## TASK DESCRIPTION
There is one span to output from the data below: the lines starting at the line with "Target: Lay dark" and ending at the line with "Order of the". Output it exactly, ends included, nothing more.
[[ DATA EXTRACTS, beginning ]]
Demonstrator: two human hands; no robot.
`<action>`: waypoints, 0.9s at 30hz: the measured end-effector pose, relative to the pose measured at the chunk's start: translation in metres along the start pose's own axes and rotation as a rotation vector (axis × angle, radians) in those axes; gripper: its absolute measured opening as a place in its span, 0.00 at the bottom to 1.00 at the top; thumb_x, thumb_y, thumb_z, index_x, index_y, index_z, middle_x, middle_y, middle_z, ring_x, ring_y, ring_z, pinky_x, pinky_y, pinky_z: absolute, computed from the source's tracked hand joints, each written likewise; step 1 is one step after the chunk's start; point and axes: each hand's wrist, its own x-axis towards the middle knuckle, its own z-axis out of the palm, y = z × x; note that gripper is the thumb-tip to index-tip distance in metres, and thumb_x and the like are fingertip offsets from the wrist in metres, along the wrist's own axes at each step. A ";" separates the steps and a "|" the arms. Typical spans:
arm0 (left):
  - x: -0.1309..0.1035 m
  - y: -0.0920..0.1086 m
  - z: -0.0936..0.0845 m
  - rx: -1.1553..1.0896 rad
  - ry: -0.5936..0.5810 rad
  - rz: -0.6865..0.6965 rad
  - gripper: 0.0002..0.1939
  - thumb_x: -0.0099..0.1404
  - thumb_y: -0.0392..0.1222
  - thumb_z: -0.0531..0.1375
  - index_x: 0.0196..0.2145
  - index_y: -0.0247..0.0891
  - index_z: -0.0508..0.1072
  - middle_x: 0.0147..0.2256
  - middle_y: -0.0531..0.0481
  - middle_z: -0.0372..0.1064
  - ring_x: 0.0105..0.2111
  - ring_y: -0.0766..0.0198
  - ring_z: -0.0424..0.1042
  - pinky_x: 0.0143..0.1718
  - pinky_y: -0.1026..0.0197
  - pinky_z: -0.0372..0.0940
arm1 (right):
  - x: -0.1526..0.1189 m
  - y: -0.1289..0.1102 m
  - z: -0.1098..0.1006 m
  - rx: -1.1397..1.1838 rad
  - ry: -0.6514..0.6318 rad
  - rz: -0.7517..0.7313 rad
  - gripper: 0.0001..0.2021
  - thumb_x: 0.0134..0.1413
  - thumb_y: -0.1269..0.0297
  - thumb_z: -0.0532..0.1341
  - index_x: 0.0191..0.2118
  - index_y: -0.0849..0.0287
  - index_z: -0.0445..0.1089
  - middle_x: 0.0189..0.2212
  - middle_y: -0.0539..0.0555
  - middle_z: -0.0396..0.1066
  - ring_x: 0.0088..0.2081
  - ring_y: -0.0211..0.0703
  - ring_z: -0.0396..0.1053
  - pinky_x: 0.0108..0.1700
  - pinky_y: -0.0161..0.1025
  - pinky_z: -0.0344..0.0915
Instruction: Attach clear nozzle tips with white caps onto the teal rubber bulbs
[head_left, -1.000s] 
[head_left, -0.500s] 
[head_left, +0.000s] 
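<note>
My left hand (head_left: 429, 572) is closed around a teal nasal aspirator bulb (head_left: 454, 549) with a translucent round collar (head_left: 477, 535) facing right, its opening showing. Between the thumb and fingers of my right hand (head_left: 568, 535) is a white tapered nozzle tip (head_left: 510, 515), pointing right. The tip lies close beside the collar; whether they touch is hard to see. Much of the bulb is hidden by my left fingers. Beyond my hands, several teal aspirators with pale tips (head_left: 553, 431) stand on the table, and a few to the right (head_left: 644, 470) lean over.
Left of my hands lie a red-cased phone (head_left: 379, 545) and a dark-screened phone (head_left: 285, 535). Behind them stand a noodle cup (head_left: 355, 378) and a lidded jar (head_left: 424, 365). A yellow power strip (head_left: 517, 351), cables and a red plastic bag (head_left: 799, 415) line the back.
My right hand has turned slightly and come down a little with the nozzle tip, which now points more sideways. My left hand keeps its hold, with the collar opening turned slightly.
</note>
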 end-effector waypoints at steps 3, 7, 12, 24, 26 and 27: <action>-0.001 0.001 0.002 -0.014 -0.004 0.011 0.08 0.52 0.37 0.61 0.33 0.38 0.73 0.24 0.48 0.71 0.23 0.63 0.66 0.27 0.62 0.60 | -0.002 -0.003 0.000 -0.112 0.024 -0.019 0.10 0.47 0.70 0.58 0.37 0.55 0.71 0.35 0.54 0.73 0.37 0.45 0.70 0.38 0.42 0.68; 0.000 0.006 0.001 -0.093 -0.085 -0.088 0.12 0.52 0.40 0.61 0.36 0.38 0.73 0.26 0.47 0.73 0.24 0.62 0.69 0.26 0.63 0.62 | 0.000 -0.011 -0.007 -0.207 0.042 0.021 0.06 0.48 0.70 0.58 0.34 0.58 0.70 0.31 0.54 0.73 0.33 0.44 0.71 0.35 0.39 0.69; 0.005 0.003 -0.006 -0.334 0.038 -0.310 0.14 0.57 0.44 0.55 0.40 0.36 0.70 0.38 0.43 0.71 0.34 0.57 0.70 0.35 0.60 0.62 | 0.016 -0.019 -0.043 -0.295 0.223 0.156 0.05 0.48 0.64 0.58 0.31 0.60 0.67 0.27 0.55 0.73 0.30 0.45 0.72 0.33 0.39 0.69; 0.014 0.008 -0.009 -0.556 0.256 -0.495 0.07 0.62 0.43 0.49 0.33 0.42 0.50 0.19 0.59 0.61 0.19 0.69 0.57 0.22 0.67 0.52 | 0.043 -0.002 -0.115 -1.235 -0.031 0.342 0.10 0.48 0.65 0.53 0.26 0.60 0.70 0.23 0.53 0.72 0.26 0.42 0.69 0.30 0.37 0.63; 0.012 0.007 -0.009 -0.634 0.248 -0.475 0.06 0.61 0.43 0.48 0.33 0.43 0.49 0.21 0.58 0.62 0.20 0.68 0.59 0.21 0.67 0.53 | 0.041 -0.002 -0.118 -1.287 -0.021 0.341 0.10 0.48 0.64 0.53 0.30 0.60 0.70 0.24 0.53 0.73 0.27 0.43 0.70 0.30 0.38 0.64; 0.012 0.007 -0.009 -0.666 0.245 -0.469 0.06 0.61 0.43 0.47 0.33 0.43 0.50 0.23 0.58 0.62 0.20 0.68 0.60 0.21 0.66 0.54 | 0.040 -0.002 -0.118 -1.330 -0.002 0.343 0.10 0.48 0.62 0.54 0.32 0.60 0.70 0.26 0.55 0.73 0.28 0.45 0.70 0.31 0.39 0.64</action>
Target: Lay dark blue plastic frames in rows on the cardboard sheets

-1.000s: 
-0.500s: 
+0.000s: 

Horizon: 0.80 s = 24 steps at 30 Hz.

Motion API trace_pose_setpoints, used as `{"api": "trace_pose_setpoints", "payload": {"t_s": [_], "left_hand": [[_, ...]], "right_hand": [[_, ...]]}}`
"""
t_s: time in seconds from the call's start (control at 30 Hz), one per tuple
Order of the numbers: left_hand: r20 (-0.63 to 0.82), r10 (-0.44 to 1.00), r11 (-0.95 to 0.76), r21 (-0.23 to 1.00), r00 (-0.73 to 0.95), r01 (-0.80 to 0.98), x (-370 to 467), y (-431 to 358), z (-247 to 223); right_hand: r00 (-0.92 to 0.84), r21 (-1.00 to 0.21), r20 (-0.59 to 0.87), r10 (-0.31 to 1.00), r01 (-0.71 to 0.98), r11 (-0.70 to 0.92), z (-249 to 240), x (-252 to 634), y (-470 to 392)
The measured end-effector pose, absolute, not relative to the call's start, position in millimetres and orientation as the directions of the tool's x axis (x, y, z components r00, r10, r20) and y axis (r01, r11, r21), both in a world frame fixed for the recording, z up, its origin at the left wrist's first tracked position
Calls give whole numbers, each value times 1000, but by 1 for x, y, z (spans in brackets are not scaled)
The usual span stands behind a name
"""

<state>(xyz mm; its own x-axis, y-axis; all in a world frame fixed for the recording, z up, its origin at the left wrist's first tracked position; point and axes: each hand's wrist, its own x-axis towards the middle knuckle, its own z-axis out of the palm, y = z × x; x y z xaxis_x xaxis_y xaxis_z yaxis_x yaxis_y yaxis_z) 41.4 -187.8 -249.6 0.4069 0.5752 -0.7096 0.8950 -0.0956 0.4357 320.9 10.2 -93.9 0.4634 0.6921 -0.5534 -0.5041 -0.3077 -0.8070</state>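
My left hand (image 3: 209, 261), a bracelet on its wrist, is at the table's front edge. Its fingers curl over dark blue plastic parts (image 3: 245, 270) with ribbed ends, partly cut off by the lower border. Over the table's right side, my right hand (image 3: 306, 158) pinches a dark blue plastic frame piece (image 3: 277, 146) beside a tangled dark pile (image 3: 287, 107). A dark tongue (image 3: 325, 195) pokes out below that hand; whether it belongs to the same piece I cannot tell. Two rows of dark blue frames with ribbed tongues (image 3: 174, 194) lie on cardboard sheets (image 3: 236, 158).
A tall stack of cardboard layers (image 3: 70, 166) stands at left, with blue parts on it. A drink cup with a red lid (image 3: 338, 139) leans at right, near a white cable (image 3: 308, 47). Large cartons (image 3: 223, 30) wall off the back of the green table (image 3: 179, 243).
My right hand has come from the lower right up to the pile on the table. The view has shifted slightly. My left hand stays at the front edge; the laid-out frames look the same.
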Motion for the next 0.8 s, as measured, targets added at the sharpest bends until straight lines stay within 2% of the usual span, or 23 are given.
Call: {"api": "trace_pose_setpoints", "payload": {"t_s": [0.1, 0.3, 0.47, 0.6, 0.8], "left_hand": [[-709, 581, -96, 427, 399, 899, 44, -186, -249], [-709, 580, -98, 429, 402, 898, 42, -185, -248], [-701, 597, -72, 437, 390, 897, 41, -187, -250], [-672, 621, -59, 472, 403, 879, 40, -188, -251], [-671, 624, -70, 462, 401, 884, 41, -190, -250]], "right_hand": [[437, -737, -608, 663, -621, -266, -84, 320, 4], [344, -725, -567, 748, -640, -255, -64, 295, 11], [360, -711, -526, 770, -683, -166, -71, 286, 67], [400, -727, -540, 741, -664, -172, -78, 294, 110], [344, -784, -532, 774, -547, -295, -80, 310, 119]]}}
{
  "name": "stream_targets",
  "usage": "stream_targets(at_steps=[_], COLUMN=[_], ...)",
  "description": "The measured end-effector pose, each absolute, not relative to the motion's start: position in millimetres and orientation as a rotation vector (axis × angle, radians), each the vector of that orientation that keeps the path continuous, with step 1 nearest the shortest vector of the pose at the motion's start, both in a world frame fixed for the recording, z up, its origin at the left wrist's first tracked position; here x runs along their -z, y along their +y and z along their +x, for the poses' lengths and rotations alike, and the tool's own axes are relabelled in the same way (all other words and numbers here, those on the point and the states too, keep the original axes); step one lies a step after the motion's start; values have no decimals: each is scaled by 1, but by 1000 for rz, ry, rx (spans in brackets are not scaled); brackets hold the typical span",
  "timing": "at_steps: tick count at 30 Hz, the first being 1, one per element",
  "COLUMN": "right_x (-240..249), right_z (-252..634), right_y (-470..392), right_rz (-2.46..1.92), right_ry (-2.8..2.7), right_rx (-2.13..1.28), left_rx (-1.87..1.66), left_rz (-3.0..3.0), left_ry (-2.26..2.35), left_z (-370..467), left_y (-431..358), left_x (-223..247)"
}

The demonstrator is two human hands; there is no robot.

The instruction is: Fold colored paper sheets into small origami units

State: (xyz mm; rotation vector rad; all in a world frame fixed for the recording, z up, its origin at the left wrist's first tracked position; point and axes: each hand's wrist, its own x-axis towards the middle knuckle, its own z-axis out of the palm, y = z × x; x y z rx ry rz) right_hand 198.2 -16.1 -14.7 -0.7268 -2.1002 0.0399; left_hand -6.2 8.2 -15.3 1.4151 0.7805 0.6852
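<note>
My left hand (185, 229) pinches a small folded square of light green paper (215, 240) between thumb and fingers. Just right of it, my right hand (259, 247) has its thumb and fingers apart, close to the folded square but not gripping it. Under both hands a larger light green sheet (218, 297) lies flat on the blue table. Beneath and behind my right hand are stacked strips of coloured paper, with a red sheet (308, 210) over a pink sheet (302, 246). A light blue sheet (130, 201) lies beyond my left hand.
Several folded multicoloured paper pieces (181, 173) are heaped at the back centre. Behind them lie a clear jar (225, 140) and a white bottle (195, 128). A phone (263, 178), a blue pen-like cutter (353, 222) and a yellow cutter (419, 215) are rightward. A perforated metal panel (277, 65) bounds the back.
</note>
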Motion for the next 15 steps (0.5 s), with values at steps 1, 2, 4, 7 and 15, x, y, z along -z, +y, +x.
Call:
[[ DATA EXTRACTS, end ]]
## TASK ANSWER
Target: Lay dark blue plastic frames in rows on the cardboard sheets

-1.000s: 
-0.500s: 
+0.000s: 

Horizon: 0.80 s = 24 steps at 30 Hz.

Motion API trace_pose_setpoints, used as `{"api": "trace_pose_setpoints", "payload": {"t_s": [_], "left_hand": [[_, ...]], "right_hand": [[_, ...]]}}`
"""
t_s: time in seconds from the call's start (control at 30 Hz), one per tuple
Order of the numbers: left_hand: r20 (-0.63 to 0.82), r10 (-0.44 to 1.00), r11 (-0.95 to 0.76), r21 (-0.23 to 1.00), r00 (-0.73 to 0.95), r01 (-0.80 to 0.98), x (-370 to 467), y (-431 to 358), z (-247 to 223); right_hand: r00 (-0.92 to 0.84), r21 (-1.00 to 0.21), r20 (-0.59 to 0.87), r10 (-0.31 to 1.00), r01 (-0.71 to 0.98), r11 (-0.70 to 0.92), z (-249 to 240), x (-252 to 634), y (-470 to 392)

No more output will be produced for this exercise.